Est-ce que, vous, madame, en tant que trésorière, vous avez donné délégation de signature à nombre de personnes, ou à une seule personne, pour signer un certain nombre de documents en votre nom ?

Mme Anne-Charlotte KELLER : En tant que payeuse, oui, j’ai donné des délégations de signature mais je sais exactement à qui, sur quel compte, et je sais exactement pourquoi : je ne me vois pas passer mes journées à signer des chèques de remboursement aux étudiants !

En ce qui concerne le budget que je contrôle, moi, et qui est plus particulièrement celui des élus étudiants, sur tout ce qui n’est pas chèques mais engagements de dépenses, j’appose ma signature. J’ai la signature avec le président pour certaines choses, pour d’autres, avec le secrétaire général. Mais, oui, je signe - ou ne signe pas d’ailleurs puisqu’en l’occurrence c’est moi qui décide - les engagements de dépenses même si ce n’est pas moi qui libelle les chèques.
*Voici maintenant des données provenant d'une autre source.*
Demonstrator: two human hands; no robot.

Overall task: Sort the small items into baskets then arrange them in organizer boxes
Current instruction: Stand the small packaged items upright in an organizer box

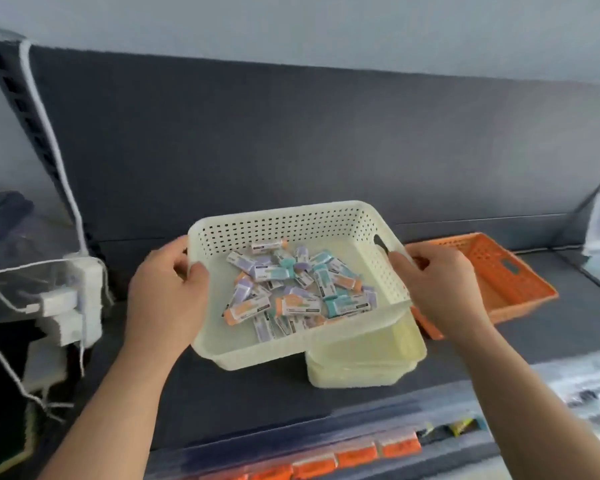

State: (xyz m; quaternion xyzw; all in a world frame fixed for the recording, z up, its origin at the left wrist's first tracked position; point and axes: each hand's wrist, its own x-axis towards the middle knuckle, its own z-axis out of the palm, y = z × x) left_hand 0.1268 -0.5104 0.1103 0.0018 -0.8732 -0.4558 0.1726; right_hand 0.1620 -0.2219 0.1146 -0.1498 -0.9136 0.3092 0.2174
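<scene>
- Head view: the left hand (167,292) grips the left short side of a white perforated basket (291,216). Its thumb lies over the rim and inside the wall, and its fingers curl round the outside.
- The right hand (440,289) grips the opposite short side just below the handle slot, with its fingers curled over the rim.
- Both forearms reach in from the near edge of the dark grey surface (222,393), one on each side of the basket.
- The white basket sits between the two hands over the middle of the surface, tilted so that its open top faces the camera.
- A heap of small packets (291,289) lies on the basket floor, gathered toward the near side. The packets are white with purple, teal or orange ends.
- A pale yellow basket (368,358) rests on the surface under the white basket's near right corner. Whether the two touch cannot be told.
- An orange perforated basket (506,282) lies on the surface toward the right edge, just beyond the right hand and partly hidden by it.
- An organizer box (440,410) runs along the near edge, with a row of orange packets (355,457) in its compartments.
- A white power strip (84,292) with plugs stands at the left edge, and a white cable (49,133) runs up from it.
</scene>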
M. Jacques DELPY : Je tiens tout de même à préciser que, depuis le premier janvier, dans le but précisément de mieux maîtriser les dépenses, toute dépense administrative d’un montant supérieur à 10 000 F est signée par moi.

M. le Président : Je vous remercie pour cette audition qui a été très intéressante et dont la Commission tirera le plus grand profit.